5. The Dion Brothers (1974)

One long-buried gem whose obscurity seems particularly unfair is The Dion Brothers, also known as The Gravy Train. Directed by Jack Starrett and co-written by Terence Malick under the name David Whitney, the picture is almost ludicrously entertaining from start to finish.

It follows the Dions, Calvin and Rut, played by Stacy Keach and Frederic Forrest, in their misadventures as criminals across America. Early in the picture, the two ex-coal miners pack their jobs in and agree to help out in an armed robbery that initially goes well but turns out to have been set up so the Dions will take the fall while the organisers, Tony (Barry Primus) and Carlo (Richard Romanus), get away. But the Dions are sharper than they are given credit. Escaping a police ambush disguised as cops, they head out on the road for revenge, swearing to track down the weasel who left them for dead.
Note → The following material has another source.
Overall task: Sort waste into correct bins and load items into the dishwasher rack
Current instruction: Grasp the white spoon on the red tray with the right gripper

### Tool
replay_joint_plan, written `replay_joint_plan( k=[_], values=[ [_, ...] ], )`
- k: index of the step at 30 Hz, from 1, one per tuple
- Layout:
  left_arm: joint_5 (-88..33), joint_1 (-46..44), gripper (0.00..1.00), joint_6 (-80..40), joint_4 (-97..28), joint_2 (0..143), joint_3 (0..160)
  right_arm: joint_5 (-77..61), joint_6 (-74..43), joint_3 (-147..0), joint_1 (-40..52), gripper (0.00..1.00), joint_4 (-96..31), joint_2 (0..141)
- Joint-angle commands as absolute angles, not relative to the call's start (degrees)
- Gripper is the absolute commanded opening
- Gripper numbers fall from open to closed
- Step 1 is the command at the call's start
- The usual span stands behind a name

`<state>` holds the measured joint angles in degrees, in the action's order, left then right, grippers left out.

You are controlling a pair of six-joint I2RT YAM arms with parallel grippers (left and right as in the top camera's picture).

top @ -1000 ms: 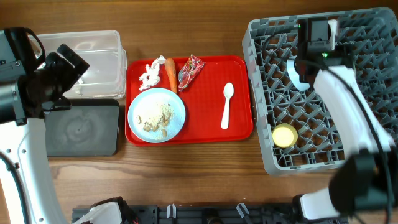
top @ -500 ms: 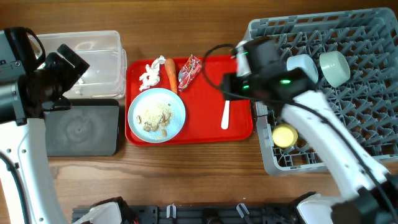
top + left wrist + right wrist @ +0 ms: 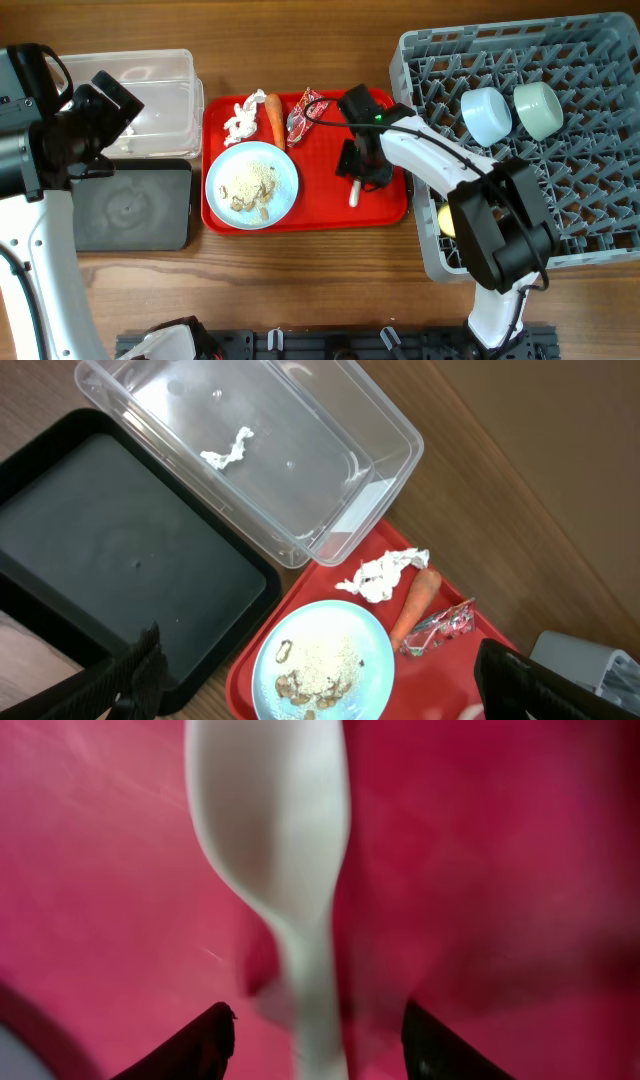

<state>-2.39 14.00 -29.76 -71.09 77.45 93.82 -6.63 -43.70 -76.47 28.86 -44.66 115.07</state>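
Observation:
The white spoon (image 3: 353,194) lies on the red tray (image 3: 385,110). My right gripper (image 3: 360,168) is low over it. In the right wrist view the spoon (image 3: 270,820) runs between the open fingers of that gripper (image 3: 325,1025), which do not clamp it. The light blue plate (image 3: 252,183) holds beige scraps. The tissue (image 3: 240,118), the carrot (image 3: 274,118) and the wrapper (image 3: 303,115) lie behind it. The pale blue bowl (image 3: 487,115), the green bowl (image 3: 537,108) and the yellow cup (image 3: 447,218) sit in the grey rack (image 3: 600,150). My left gripper (image 3: 105,105) is open and empty above the bins.
The clear tub (image 3: 160,100) stands at the far left with a white tissue scrap (image 3: 228,448) inside. The black tray (image 3: 130,205) lies in front of it. The right arm partly covers the cup and the rack's left edge.
My right arm has swung left from the rack to the red tray and come down over the spoon. The two bowls now show in the rack. The left arm has not moved.

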Motion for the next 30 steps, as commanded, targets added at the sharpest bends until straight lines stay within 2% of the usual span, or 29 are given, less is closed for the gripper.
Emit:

First off, the script is plain hilarious, littered with little nuggets of urban wit and end-of-your-seat scenarios. The acting is terrific too; Keach is the cool, moustached older brother, a smooth con man who has his wits about him; Forrest is the fool hardy pup with a short fuse and a willingness to go extreme pretty quickly. The chemistry between the pair carries the film along nicely, and it’s surprising that in no time at all, as much as you are enjoying proceedings, the film zooms by in a flash.

The film was all but ignored upon release, but thankfully has developed a bit of a cult following as the years have gone by, with one fan being Quentin Tarantino, who at one point even wanted to remake the picture. Even Guillermo Del Toro loves it, having once being quoted as saying: “Every person on the fucking planet should see this movie, it’s a classic!”

Sadly, despite its cult film credentials, it still hasn’t had an official physical release yet. Hopefully one day it will get a proper Blu-ray release with all the trimmings.